Thursday, June 19, 2008
It's a Boy!
I am dedicating this journal to Reid....my big hero. I love you to the moon and back....always. .......Mommy
November 3, 2007
Here I am...ready to see who this little mystery person is who I have grown to love over the past nine months. I was SO ready to meet you, Reid. I just couldn't wait to see you!
It's Reid!!!! We had no idea that you were a boy, first of all...and then your bilateral cleft lip and palate were a surprise as well. You know how to make an entrance, kiddo! I was scared beyond belief when I first saw you. How could I possibly meet all your needs? God really trusted your dad and I to do the best that we could for you, but I was really overwhelmed. I thought you were beautiful from the start. I first saw your beautiful eyes and all that hair! I knew you were a big baby just from how much room you took up inside of me. Never would I have imagined you were THIS big! You were so beautiful, and I was amazed that your dad and I had been given this perfect gift. You know, those were the first words out of your dad's mouth to me. He saw you first, and he told me right away...."you were just perfect." And that, you were.
Your cleft was large and off to the left side. Your palate was wide open as well. I was sad that you could not nurse. I was looking forward to that time with you. But, I would find other ways to bond with you later.
9 lbs. 6 ozs. and 20.5 inches long. Wow, Reid! No wonder I was HUGE! You were HUGE!

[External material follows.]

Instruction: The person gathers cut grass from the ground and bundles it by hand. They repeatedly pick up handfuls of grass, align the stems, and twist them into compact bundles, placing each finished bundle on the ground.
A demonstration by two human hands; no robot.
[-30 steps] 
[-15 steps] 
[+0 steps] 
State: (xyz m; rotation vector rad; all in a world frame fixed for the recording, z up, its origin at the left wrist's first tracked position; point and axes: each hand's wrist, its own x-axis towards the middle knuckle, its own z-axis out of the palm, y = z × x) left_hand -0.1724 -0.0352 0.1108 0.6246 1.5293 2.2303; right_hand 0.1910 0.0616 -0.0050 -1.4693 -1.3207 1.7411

Just you and me, kiddo. This was the first really good look I got of you, and I was so honored to be your mom. You looked like Ellie in some ways, but you were definitely your own person. Now where do we go from here? I remember feeling so lost and just worried about you. I wanted to show you to the world, but I wanted to hide you as well....because I didn't want you to be looked at funny or stared at. I didn't want to answer questions. I just wanted to protect you from all that. I would soon learn that my ideas about all this would drastically change as time went on. I am proud to be your mom, and I think that you have a lot to show this world of ours. I just hope people will open up and listen with their hearts. I love you, Reid.